Mina’s perfection as a woman is further emphasized as the story progresses. As literary critic Carol Senf states, “the second half of Dracula… shifts from the presentation of women as vampires to focus on a woman who is the antithesis of these destructive creatures” (34). Even after Mina is turned into a vampire, she continues to fulfill her established roles as a woman and act in ways that will benefit the men around her. For instance, Mina allows Van Helsing to hypnotize her as much as he might need in order to obtain information about the ringleader of the vampires. She also tells the men not to discuss their plans in front of her in fear of them getting back to Dracula, as much as it pains her to not know what the men are doing. Mina even goes as far as to make the men promise to kill her before she can betray them (Stevenson 139). As a model of domestic propriety, Mina rejects openness and the pursuit of her own desires, preferring instead to be dutiful and deferential towards the band of men (Senf 36). Although her physical body is tainted and scarred both from Dracula’s bites and the Host touching her forehead, Mina’s soul remains pure. It is this that sets her apart from the other vampire women. Because of her embodiment of the perfect woman of the time, Mina escapes the fate of the other women and even is able to take part in the destruction of Dracula.
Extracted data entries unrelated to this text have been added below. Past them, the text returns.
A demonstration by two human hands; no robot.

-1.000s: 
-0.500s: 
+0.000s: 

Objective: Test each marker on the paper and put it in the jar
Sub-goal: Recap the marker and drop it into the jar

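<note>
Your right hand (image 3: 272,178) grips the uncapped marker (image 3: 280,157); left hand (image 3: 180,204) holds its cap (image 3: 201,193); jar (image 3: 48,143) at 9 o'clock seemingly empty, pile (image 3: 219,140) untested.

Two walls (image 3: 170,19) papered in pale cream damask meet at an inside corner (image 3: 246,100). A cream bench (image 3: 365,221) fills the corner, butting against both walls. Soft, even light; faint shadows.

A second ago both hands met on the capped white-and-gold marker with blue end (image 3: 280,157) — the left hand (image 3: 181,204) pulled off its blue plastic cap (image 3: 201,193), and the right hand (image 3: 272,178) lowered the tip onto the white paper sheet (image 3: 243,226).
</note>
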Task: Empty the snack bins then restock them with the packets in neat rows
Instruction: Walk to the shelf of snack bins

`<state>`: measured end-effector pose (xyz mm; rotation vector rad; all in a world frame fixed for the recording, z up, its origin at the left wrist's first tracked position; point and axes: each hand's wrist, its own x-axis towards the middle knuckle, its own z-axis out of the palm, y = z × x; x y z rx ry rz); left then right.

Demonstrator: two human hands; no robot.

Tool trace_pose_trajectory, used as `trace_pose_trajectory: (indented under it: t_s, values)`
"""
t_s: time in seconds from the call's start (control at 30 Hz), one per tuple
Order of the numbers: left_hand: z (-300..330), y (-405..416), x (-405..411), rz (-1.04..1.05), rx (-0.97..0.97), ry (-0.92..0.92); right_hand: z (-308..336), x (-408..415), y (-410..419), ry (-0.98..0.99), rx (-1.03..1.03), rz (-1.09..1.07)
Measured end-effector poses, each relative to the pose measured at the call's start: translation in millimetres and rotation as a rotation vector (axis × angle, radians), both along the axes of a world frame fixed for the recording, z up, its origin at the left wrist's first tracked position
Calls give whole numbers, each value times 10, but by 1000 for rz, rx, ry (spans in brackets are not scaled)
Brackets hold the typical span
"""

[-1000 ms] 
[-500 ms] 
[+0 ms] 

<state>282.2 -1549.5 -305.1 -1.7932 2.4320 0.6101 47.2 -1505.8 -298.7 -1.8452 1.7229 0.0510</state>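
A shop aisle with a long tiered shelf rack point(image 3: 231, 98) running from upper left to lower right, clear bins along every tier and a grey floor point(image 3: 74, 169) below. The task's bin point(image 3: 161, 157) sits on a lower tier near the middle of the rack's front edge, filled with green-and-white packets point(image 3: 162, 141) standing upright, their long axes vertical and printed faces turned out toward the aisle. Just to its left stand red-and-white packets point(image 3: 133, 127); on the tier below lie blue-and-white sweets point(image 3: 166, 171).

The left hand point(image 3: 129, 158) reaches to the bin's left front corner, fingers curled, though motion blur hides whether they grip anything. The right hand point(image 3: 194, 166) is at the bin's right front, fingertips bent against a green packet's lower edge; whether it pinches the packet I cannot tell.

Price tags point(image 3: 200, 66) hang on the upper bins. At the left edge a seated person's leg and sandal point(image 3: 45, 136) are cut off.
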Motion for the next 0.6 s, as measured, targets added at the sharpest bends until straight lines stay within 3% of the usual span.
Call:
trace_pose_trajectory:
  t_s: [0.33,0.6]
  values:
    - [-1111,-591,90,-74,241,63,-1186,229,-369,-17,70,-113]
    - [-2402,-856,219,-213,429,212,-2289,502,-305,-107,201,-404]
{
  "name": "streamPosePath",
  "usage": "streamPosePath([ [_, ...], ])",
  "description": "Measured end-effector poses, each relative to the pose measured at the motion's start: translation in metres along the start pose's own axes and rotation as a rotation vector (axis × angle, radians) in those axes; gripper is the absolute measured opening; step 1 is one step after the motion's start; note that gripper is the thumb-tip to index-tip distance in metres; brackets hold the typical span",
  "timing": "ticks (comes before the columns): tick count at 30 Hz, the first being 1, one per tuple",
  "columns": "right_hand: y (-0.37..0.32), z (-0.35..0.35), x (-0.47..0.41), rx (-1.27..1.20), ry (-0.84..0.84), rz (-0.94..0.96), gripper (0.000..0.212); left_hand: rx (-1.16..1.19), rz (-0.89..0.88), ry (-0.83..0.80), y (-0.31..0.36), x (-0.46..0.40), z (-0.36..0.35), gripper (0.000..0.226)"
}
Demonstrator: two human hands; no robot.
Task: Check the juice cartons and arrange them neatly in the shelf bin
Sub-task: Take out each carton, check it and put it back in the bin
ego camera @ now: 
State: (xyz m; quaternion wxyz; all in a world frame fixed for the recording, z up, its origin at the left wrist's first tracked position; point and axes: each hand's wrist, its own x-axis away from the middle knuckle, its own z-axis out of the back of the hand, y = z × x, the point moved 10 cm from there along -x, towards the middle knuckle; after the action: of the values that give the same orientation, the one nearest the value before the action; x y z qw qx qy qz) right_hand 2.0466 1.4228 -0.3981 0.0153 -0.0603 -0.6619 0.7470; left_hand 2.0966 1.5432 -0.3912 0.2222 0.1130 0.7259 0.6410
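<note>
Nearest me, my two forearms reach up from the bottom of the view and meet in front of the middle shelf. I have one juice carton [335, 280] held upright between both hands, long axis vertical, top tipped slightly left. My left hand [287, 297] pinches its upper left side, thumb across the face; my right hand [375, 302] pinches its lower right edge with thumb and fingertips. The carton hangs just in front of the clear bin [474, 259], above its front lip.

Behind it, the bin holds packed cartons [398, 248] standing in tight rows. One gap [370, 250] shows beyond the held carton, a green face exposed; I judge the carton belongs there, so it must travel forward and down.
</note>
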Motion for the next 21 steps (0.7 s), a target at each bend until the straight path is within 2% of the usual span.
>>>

At the time Dracula was written, women were expected to follow their traditional Victorian gender roles, and Bram Stoker shows that straying from societal gender roles results in the destruction of a woman’s character. The three vampire women and Lucy become sexual, rebellious, and in turn evil creatures, and consequently they have all been destroyed by the end of the novel. Mina, on the other hand, adheres to conventional gender roles of the time period, and because of this she ends the novel alive and well. Evidently, not following traditional societal gender roles leads to the destruction of women’s characters in this novel.